- **Problem**
Please return the whole listing word for word.
┌─ Supplied material
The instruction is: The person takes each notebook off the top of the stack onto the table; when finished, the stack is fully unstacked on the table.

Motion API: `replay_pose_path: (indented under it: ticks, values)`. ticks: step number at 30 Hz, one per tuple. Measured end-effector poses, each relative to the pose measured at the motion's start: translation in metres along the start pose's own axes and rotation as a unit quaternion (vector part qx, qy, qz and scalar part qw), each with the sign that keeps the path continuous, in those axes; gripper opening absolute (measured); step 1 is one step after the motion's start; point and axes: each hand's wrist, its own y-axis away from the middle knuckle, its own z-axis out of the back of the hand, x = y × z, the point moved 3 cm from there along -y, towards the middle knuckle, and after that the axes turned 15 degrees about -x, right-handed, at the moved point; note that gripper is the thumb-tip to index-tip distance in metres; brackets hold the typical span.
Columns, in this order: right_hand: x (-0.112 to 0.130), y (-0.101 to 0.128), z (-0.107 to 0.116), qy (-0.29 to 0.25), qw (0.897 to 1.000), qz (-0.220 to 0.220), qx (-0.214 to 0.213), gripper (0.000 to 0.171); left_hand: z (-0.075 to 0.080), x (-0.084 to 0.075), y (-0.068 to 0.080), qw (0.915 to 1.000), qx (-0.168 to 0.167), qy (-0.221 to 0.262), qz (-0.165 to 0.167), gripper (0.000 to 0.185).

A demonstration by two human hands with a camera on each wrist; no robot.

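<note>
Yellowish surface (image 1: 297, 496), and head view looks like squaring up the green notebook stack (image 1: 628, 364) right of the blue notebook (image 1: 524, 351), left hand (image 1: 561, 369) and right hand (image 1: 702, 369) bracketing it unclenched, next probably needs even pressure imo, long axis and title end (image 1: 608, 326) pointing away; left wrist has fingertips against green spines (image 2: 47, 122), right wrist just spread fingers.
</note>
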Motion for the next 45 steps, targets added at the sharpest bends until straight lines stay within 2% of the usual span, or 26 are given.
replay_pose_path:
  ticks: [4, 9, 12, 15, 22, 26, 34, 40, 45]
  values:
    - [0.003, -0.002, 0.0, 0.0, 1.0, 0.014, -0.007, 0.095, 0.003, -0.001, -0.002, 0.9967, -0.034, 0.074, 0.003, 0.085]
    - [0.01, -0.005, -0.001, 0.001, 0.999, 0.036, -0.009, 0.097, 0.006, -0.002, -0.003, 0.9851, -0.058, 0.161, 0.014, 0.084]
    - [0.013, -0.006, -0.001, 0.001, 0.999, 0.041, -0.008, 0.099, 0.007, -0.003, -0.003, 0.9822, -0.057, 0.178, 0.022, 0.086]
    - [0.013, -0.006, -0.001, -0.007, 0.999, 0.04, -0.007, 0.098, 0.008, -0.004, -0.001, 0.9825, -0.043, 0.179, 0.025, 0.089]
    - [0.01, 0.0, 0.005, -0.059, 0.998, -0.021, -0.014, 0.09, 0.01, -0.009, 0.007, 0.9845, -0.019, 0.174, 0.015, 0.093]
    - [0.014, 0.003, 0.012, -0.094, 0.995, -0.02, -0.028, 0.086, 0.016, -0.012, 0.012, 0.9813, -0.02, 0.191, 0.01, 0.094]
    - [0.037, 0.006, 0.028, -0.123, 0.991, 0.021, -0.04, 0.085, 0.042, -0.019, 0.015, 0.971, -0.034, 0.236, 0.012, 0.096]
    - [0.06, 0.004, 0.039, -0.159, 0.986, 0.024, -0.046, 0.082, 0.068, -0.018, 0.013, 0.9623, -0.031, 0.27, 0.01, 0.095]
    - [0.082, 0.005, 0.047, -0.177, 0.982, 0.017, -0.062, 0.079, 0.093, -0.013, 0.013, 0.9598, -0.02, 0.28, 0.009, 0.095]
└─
- **Task result**
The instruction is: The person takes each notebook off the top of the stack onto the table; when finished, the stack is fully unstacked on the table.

Motion API: `replay_pose_path: (indented under it: ticks, values)`. ticks: step number at 30 Hz, one per tuple. Measured end-effector poses, each relative to the pose measured at the motion's start: translation in metres along the start pose's own axes and rotation as a unit quaternion (vector part qx, qy, qz and scalar part qw), each with the sign that keeps the path continuous, in those axes; gripper opening absolute (measured); step 1 is one step after the motion's start; point and axes: each hand's wrist, its own y-axis away from the middle knuckle, its own z-axis out of the back of the hand, x = y × z, the point moved 3 cm from there along -y, towards the middle knuckle, and after that the axes turned 15 degrees about -x, right-handed, at the moved point; note that gripper is the thumb-tip to index-tip distance in metres; brackets hold the typical span.
Columns, in this order: right_hand: x (-0.112 to 0.130), y (-0.101 to 0.128), z (-0.107 to 0.116), qy (-0.29 to 0.25), qw (0.897 to 1.000), qz (-0.220 to 0.220), qx (-0.214 to 0.213), gripper (0.000 to 0.171); left_hand: z (-0.075 to 0.080), x (-0.084 to 0.075), y (-0.068 to 0.080), qw (0.915 to 1.000), qx (-0.168 to 0.167), qy (-0.221 to 0.262), qz (-0.165 to 0.167), gripper (0.000 to 0.185).

A demonstration by two human hands with a camera on each wrist; no robot.

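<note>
Yellowish surface (image 1: 297, 496), and head view looks like squaring up the green notebook stack (image 1: 628, 364) right of the blue notebook (image 1: 524, 351), left hand (image 1: 561, 369) and right hand (image 1: 702, 369) bracketing it unclenched, next probably needs even pressure imo, long axis and title end (image 1: 608, 326) pointing away; left wrist has fingertips against green spines (image 2: 47, 122), right wrist just spread fingers.
</note>
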Motion for the next 45 steps, targets added at the sharpest bends until straight lines stay within 2% of the usual span, or 26 are given.
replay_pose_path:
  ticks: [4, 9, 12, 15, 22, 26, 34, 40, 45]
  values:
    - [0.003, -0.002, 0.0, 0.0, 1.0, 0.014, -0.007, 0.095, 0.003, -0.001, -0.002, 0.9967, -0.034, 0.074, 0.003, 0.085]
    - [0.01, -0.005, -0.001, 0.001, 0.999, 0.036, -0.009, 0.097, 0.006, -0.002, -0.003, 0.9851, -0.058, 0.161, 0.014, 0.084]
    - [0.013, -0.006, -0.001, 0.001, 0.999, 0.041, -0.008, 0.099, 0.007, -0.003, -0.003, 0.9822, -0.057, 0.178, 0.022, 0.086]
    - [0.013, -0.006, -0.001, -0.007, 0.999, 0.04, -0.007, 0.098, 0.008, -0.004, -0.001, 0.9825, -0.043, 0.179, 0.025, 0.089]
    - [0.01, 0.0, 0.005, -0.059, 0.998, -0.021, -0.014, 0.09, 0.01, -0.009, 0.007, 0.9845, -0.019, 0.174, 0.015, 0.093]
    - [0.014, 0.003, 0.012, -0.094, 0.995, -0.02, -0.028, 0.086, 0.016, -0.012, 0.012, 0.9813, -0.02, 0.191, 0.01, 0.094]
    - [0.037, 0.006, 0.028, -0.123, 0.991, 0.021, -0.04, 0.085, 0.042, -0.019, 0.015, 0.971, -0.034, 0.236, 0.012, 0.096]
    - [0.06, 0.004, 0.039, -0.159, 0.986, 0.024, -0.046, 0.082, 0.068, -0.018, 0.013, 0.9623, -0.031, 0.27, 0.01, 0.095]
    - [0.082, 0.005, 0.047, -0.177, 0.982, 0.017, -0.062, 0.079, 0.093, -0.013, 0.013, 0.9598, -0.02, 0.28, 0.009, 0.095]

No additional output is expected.